> [What to produce]
Of all the lines in the entries below, give again exactly those starting at the line containing "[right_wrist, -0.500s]" and ending at the line containing "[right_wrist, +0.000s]", both ends included, and no others.

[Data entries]
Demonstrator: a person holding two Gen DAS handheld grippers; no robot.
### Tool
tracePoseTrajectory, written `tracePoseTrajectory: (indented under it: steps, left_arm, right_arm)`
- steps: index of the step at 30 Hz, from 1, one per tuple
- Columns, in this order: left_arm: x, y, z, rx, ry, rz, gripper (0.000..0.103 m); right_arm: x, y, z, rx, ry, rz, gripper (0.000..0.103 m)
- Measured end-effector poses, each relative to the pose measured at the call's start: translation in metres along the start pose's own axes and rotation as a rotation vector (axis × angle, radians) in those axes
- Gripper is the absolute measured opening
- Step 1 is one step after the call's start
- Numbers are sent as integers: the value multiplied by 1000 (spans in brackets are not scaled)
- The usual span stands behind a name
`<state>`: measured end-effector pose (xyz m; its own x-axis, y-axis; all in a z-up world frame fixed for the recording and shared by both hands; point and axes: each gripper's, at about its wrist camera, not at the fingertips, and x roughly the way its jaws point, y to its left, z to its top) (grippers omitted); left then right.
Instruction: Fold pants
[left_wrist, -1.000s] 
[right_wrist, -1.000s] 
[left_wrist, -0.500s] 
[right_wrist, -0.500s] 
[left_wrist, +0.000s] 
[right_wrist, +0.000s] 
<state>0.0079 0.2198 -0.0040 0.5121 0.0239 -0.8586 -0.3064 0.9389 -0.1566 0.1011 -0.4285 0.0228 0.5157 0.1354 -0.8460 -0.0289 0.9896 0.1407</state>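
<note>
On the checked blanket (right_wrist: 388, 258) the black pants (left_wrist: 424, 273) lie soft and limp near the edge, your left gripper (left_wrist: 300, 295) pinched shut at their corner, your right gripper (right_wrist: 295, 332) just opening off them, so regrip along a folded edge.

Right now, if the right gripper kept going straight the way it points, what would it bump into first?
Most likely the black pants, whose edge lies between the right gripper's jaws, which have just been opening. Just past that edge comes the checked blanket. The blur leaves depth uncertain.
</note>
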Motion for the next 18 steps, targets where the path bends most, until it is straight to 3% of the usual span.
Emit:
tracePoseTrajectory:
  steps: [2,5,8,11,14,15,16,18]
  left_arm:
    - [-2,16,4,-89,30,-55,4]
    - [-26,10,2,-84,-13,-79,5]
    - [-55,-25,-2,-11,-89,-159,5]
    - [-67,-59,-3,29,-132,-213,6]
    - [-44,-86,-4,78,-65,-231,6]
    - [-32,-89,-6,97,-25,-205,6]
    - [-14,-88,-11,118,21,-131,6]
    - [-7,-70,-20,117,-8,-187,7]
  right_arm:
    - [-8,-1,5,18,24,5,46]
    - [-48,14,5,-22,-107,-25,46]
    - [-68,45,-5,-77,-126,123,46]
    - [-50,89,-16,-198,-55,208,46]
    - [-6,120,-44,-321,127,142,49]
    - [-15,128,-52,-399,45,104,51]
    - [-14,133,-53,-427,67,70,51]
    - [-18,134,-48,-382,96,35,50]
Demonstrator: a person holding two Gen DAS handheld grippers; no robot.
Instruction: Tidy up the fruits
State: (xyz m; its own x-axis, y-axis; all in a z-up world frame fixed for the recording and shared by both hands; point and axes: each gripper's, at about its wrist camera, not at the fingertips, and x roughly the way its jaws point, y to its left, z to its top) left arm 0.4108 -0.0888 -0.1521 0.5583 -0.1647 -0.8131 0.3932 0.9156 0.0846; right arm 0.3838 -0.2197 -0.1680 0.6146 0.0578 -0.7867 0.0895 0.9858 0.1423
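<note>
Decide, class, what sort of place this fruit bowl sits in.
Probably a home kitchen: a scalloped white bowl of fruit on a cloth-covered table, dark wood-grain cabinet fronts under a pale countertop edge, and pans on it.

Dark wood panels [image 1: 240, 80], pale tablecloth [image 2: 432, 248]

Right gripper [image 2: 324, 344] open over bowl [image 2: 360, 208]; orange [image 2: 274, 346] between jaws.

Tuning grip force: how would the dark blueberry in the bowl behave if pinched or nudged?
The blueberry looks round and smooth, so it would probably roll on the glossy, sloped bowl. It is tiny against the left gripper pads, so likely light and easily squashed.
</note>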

> [Solution to this exercise]
[right_wrist, -0.500s] 
[left_wrist, +0.000s] 
[right_wrist, +0.000s] 

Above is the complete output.